## Task directions
Return all lines of the data in which the string "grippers" occurs.

START Recorded data

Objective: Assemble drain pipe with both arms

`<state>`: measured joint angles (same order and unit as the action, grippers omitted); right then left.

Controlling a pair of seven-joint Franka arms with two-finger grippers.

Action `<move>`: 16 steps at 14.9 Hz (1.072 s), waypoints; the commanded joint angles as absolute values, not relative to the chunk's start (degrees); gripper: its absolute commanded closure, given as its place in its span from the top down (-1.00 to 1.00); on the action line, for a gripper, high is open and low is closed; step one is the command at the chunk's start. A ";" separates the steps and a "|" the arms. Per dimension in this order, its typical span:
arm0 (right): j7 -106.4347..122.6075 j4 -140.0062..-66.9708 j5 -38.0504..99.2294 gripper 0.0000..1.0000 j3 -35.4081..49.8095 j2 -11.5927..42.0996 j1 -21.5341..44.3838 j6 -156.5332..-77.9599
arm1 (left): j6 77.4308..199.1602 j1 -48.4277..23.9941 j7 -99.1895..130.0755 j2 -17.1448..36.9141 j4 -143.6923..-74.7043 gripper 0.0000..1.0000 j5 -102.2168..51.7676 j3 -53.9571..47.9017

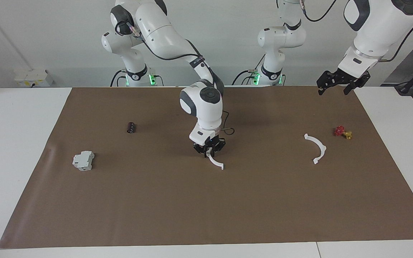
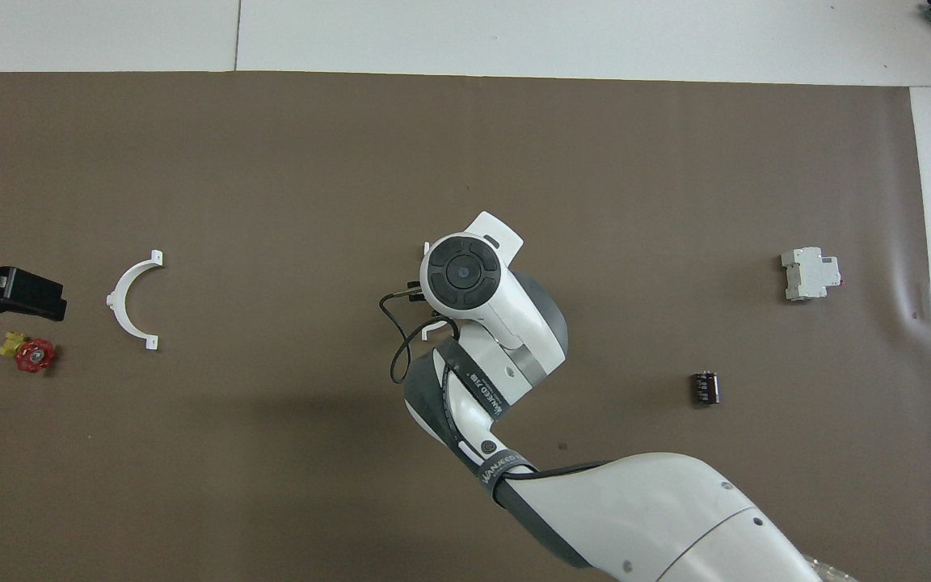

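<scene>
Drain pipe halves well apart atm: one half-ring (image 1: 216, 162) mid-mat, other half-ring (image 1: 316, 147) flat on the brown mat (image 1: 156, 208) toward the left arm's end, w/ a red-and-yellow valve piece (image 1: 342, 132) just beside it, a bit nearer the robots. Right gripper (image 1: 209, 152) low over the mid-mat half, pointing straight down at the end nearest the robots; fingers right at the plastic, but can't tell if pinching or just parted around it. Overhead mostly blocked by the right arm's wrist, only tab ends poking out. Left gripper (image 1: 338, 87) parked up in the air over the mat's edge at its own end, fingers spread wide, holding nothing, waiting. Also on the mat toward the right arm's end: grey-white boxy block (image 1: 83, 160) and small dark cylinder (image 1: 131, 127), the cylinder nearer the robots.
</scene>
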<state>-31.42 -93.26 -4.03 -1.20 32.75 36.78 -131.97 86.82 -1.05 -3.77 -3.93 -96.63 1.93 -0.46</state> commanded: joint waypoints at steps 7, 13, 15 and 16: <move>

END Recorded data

## Written answer
`<state>`: measured joint angles (same order and unit as the action, grippers omitted); right then left.
Controlling a pair of seven-joint Franka arms with two-finger grippers.

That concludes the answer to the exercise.